Functionalization of cellulose carbon dots with different elements (N, B and S) for mercury ion detection and anti-counterfeit applications

Abstract

Mercury ion (Hg2+), as one of the most toxic heavy metal ions, accumulates easily in the environment, which can generate potential hazards to the ecosystem and human health. To effectively detect and remove Hg2+, we fabricated four types of carbon dots (CDs) using carboxymethyl nanocellulose as a carbon source doped with different elements using a hydrothermal method. All the CDs exhibited a strong fluorescence emission, excitation-dependent emission and possessed good water dispersibility. Moreover, the four fluorescent CDs were used for Hg2+ recognition in aqueous solution, where the CDs-N exhibited better sensitivity and selectivity for Hg2+ detection, with a low limit of detection of 8.29 × 10−6 mol/L. It was determined that the fluorescence quenching could be ascribed to a photoinduced charge-transfer processes between Hg2+ and the CDs.
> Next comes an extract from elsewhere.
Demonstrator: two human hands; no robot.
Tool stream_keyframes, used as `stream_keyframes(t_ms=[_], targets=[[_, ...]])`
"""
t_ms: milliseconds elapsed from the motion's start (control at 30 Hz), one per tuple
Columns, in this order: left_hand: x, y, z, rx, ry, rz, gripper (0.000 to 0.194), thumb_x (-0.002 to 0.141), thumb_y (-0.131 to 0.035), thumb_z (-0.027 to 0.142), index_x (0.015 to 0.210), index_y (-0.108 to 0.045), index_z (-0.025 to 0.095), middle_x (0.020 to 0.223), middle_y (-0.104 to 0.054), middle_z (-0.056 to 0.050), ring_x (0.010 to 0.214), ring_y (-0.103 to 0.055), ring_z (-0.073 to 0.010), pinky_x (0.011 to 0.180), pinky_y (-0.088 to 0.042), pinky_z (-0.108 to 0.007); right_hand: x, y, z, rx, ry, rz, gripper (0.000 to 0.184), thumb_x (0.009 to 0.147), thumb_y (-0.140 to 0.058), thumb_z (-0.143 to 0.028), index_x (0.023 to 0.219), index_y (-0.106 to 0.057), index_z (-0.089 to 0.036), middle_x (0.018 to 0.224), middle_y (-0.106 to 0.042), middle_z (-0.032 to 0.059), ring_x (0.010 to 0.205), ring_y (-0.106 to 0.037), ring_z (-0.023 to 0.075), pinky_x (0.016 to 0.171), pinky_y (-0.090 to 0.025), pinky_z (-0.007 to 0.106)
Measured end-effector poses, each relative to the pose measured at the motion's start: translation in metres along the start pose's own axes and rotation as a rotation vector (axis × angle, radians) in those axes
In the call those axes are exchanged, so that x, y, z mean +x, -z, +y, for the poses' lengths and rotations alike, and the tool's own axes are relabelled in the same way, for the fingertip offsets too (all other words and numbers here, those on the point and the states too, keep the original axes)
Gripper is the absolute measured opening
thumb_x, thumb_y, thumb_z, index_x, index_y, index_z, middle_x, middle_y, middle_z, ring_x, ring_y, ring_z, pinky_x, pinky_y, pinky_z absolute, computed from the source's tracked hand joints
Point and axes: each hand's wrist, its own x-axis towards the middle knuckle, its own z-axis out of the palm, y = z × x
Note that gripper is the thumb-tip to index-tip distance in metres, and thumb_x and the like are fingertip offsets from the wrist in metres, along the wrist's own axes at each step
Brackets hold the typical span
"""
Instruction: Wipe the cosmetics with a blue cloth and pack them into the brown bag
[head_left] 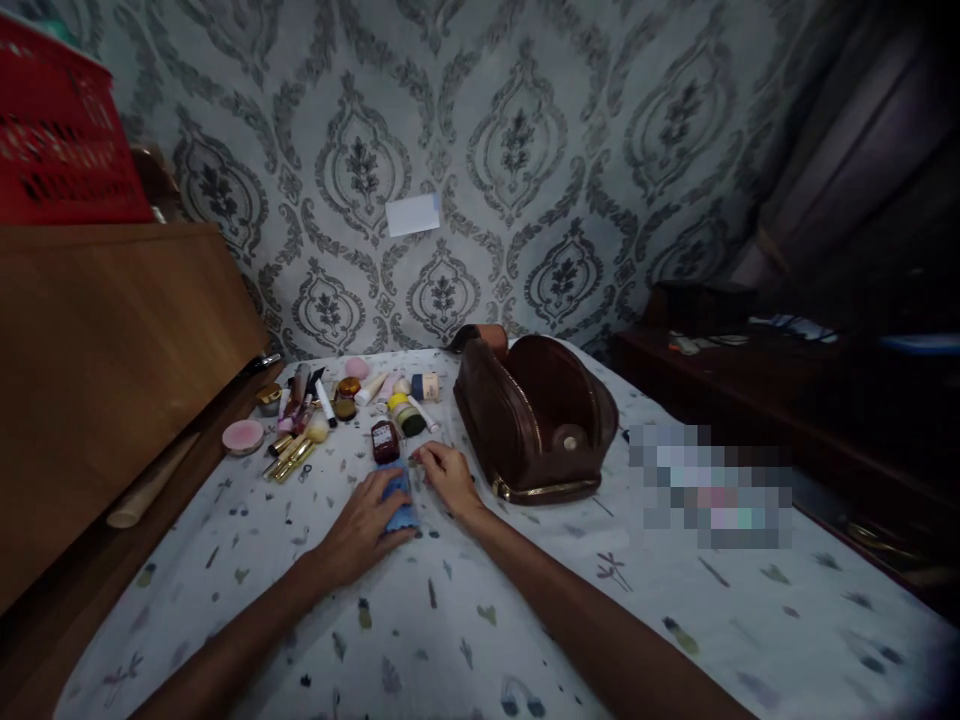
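My left hand (367, 520) lies on a small blue packet (400, 508) on the patterned cloth, its fingers stretched across the packet and its thumb along the near edge. My right hand (450, 475) is just right of the packet, with thumb and fingertips pinched together. Anything between those fingertips is too small to make out. Just beyond the packet lies a dark red jar (385, 441) with a pale label. To the right of my right hand stands a brown leather toiletry bag (540, 420), unzipped, with its flap raised.
Several cosmetics lie behind my hands, including gold tubes (294, 462), a pink compact (242, 437), a yellow-banded jar (406, 413) and a pink sponge (356, 369). A wooden panel (112, 370) bounds the left, with a red basket (64, 130) on top. Patterned wallpaper (517, 170) covers the back wall.
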Motion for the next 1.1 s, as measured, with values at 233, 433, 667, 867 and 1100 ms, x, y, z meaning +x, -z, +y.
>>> stream_keyframes(t_ms=[233,433,667,867,1100], targets=[[0.052,0.027,-0.035,0.056,0.481,0.282,0.026,0.094,-0.042,0.042,0.086,-0.055,0.021,0.092,-0.06,-0.007,0.094,-0.06,-0.0229,0.089,-0.048,-0.036,0.0,-0.002,0.0,-0.063,-0.002,0.003,0.02,0.086,-0.05,-0.024,0.074,-0.066,-0.017,0.064,-0.06,-0.0003,0.059,-0.054,0.0141,0.057,-0.037,0.023],[0.096,0.009,-0.069,0.07,0.676,0.183,0.042,0.08,-0.06,0.054,0.101,-0.057,0.018,0.104,-0.067,-0.014,0.105,-0.063,-0.0323,0.088,-0.047,-0.04,-0.001,-0.001,0.0,-0.09,0.003,0.002,0.02,0.085,-0.05,-0.021,0.075,-0.066,-0.017,0.059,-0.058,-0.0017,0.058,-0.053,0.0141,0.058,-0.037,0.023],[0.079,0.011,-0.056,-0.014,0.53,0.089,0.063,0.073,-0.069,0.033,0.13,-0.047,0.02,0.126,-0.062,-0.011,0.114,-0.061,-0.0261,0.096,-0.047,-0.037,-0.001,-0.001,0.001,-0.052,0.016,0.001,0.018,0.088,-0.052,-0.026,0.085,-0.068,-0.018,0.07,-0.062,0.0002,0.064,-0.055,0.0147,0.062,-0.041,0.024],[0.041,0.022,-0.028,-0.115,0.087,0.104,0.062,0.079,-0.064,0.028,0.137,-0.044,0.023,0.136,-0.052,-0.01,0.128,-0.051,-0.0264,0.108,-0.041,-0.041,0.003,-0.002,0.003,0.091,0.028,0.0,0.045,0.092,-0.05,-0.042,0.131,-0.054,-0.019,0.099,-0.063,0.0051,0.067,-0.056,0.013,0.063,-0.045,0.026],[0.022,0.026,-0.033,-0.26,0.095,0.134,0.058,0.087,-0.061,0.038,0.141,-0.046,0.022,0.143,-0.051,-0.012,0.136,-0.045,-0.028,0.116,-0.033,-0.045,0.002,-0.003,0.0,0.245,0.148,-0.056,0.041,0.087,-0.058,-0.049,0.114,-0.064,-0.019,0.1,-0.061,0.0043,0.074,-0.054,0.0136,0.067,-0.046,0.025]])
In addition, the CDs-N were used as a smart invisible ink for anti-counterfeiting, information encryption and decryption. Furthermore, the CDs-N were immersed into a cellulose (CMC)-based hydrogel network to prepare fluorescent hydrogels capable of simultaneously detecting and adsorbing Hg2+. We anticipate that this research will open possibilities for a green method to synthesize fluorescent CDs for metal ion detection and fluorescent ink production.